Прежде, мы действовали, как если бы способность страдать и способность действовать формировали два разных принципа, чье осуществление было бы обратно пропорциональным в одной и той же потенции испытывать аффекты. И это верно, но только в рамках крайних пределов такой потенции. Верно постольку, поскольку мы рассматриваем аффективные состояния абстрактно, не рассматривая конкретно сущность затронутого воздействием модуса. Почему? Мы на пороге проблемы, обнаруживающей свое развитие как у Лейбница, так и у Спинозы. И не случайно, что Лейбниц – при первом прочтении Этики
– заявляет, что восхищен теорией аффективных состояний у Спинозы, спинозистской концепцией действия и страдания. Нам, скорее, следовало бы подумать здесь о совпадении в развитии их соответствующих философий, нежели о влиянии Спинозы на Лейбница.[379] Такое совпадение куда более замечательно. На определенном уровне, Лейбниц предъявляет следующий тезис: сила тел, так сказать «деривативная сила», удваивается; она – сила действовать и сила страдать, активная сила и пассивная сила; активная сила остается «мертвой» или становится «живой» согласно встречаемым ею препятствиям или вспомоществованиям, регистрируемым пассивной силой. Но, на более глубоком уровне, Лейбниц спрашивает: должна ли пассивная сила постигаться, как отличная от активной силы? Является ли она автономной в своем принципе, обладает ли какой-либо позитивностью, утверждает ли что-нибудь? Ответ: одна лишь активная сила по праву реальна, позитивна и утвердительна. Пассивная сила ничего не утверждает, ничего не выражает за исключением несовершенства конечного. Все происходит так, как если бы активная сила унаследовала все то, что реально, позитивно или совершенно в самом конечном. Пассивная сила – это не автономная сила, а просто ограничение активной силы. Она не была бы силой без активной силы, которую она ограничивает. Она означает ограничение, присущее активной силе; и, в конце концов, ограничение еще более глубокой силы, то есть сущности, каковая утверждается и выражается уникальным образом в активной силе как таковой.[380]Спиноза также предъявляет первый тезис: способность страдать и способность действовать суть две способности, соответственно варьирующиеся, потенция же испытывать аффекты остается той же самой; способность действовать является мертвой или живой (Спиноза говорит: мешающей или помогающей) согласно препятствиям или обстоятельствам, кои она обнаруживает со стороны пассивных аффективных состояний. Но этот тезис, верный физически, не является верным метафизически. Уже у Спинозы, на более глубоком уровне, способность страдать не выражает ничего позитивного. В любом пассивном аффективном состоянии есть что-то воображаемое, мешающее ему быть реальным. Мы пассивны и страдаем только по причине нашего несовершенства, благодаря одному и тому же нашему несовершенству. «Ибо достоверно, что деятельная вещь действует посредством того, чем она обладает, а страдающая страдает от того, чего не имеет»; «Но страдание, в котором действующий и страдающий различны, есть очевидное несовершенство»[381]

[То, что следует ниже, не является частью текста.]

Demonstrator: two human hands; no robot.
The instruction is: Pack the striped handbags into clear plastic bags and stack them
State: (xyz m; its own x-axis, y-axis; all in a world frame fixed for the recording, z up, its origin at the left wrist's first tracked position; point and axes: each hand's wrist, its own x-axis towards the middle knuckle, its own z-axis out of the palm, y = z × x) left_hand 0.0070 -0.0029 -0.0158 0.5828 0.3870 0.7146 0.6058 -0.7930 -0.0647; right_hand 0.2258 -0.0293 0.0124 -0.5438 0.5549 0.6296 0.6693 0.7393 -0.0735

. Мы страдаем от чего-то внешнего, отличного от нас самих; следовательно, мы сами обладаем различаемыми силой страдать и силой действовать. Но наша сила страдать – это только несовершенство, конечность или ограничение нашей силы действовать самим. Наша сила страдать ничего не утверждает, ибо она вообще ничего не выражает: она только «свертывает» наше бессилие, то есть она – ограничение нашей способности действовать. На самом деле, наша способность страдать – это наше бессилие, наше рабство, то есть самая низкая степень нашей способности действовать: отсюда и название книги IV Этики, «О человеческом рабстве». Способность воображать – это, действительно, способность или добродетель, говорит Спиноза, но было бы еще лучше, если бы она зависела от нашей природы, то есть если бы она была активной вместо того, чтобы означать только конечность или несовершенство нашей способности действовать, короче, наше бессилие[382].